The QC & Reports folder provides detailed reports () for individual tools run in the workflow. There is one subfolder per sample. Reports of special interest are:
- RNA-Seq_gene/transcript_expression_report A graphical report of the RNA-seq analysis. See http://resources.qiagenbioinformatics.com/manuals/clcgenomicsworkbench/current/index.php?manual=RNA_Seq_report.html.
- Fusion_report A graphical report of the fusions found in the sample. For more details see http://resources.qiagenbioinformatics.com/manuals/clcgenomicsworkbench/current/index.php?manual=Output_from_Detect_Refine_Fusion_Genes_tool.html.
- Sample_report A summary of the reports generated when processing all the reads for gene expression analysis.
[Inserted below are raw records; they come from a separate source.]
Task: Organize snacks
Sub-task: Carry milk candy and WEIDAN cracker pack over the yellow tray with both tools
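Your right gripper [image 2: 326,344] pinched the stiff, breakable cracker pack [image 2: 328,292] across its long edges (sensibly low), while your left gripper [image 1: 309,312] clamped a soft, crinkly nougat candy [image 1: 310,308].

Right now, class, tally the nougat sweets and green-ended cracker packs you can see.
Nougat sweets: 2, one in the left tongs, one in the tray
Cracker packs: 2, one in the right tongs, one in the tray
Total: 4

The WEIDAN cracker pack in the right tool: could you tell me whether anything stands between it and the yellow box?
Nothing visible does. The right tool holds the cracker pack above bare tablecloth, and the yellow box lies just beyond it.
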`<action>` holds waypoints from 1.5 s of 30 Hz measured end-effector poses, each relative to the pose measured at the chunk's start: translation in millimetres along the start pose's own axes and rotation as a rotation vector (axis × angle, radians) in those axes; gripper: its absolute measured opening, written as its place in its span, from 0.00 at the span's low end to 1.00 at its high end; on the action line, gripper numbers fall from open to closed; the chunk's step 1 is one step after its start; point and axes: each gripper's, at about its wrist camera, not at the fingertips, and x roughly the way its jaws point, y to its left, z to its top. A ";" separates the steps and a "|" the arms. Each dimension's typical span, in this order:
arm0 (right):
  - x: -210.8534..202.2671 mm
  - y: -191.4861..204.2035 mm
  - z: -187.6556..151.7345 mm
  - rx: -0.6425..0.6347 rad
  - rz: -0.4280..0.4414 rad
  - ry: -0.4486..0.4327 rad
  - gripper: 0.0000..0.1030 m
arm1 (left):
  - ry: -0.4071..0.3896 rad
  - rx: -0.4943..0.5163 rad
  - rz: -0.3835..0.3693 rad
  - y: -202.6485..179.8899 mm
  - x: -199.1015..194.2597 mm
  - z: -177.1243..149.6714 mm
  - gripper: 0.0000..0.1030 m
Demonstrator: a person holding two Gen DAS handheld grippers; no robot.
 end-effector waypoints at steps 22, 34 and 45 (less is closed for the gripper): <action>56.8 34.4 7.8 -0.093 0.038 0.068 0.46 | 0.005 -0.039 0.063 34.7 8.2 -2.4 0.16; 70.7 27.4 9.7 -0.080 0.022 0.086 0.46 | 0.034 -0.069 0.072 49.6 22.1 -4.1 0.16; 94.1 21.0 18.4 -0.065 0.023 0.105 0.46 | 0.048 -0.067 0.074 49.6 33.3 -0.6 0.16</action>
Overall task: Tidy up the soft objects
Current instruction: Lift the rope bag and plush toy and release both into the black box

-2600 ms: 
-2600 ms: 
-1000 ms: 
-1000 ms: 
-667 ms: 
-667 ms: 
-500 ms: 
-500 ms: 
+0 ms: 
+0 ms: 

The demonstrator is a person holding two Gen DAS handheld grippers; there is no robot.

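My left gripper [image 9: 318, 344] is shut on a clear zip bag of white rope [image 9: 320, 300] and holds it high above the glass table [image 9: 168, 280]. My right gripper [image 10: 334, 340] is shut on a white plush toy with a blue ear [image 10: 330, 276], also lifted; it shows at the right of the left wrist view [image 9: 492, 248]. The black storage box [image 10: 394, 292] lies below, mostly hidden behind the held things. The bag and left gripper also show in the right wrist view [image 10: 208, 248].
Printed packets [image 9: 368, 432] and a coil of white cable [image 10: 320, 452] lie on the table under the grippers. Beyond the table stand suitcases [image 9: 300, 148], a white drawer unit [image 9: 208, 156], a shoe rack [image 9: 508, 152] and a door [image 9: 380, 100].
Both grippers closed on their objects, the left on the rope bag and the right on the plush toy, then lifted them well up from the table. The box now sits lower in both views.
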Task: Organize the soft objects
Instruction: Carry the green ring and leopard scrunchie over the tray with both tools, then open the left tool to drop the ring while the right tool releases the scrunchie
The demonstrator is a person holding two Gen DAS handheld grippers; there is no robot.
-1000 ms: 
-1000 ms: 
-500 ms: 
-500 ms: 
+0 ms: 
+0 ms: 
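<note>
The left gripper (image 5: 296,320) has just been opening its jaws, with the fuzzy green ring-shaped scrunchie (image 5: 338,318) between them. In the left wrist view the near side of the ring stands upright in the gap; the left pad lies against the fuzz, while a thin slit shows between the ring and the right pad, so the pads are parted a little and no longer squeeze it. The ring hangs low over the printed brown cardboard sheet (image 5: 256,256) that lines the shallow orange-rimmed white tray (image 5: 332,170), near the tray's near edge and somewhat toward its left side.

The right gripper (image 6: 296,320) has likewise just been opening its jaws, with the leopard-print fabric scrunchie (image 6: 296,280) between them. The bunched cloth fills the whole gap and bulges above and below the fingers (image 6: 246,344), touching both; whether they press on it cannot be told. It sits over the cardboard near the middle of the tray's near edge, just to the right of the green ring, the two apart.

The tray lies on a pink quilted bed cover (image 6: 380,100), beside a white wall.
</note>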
- NT-6_RT_primer_sample_report A summary of the reports generated when processing the N6-T RT primer reads for transcript expression and fusion analyses.
The Reads folder contains the reads used in the downstream analysis. The files called "Trimmed_reads" contain both N6-T RT primer reads and ODT-RT primer reads. The files called "Trimmed_N6-T_RT_primer_reads" contain the N6-T RT primer reads.
The Gene Expressions and Transcript Expressions folders contain two types of Expression Track () - one at the gene level and one at the transcript level. A "filtered" copy of these tracks is also provided. The filtered tracks are limited to genes/transcripts that are annotated as being "protein coding" or "lncRNA". Further details about this track type can be found at http://resources.qiagenbioinformatics.com/manuals/clcgenomicsworkbench/current/index.php?manual=Expression_tracks.html.
Within the Gene Expressions folder is a PCA plot. This will be empty if there is only a single sample. When there are multiple samples, the clustering in the PCA plot can be used for quality control. For more details on PCA plots see http://resources.qiagenbioinformatics.com/manuals/clcgenomicsworkbench/current/index.php?manual=PCA_RNA_Seq.html.
The Tracks folders contain the results of fusion calling. There is one subfolder per sample. The results are split into two parts - the "WT" (wildtype) chromosomes, showing reads that align to the reference genome, and the "Fusions" chromosomes showing reads that preferentially align to the fusion products. All the data for the wildtype and fusion chromosomes can be viewed by opening the "Genome Browser View (WT)" () and "Genome Browser View (Fusions)" () respectively. These show the data in the "WT" and "Fusions" folders.
For quality control of fusion calls, see http://resources.qiagenbioinformatics.com/manuals/clcgenomicsworkbench/current/index.php?manual=Interpretation_fusion_results.html. We particularly recommend carrying out manual quality control checks on results that include fusions with novel exon boundaries.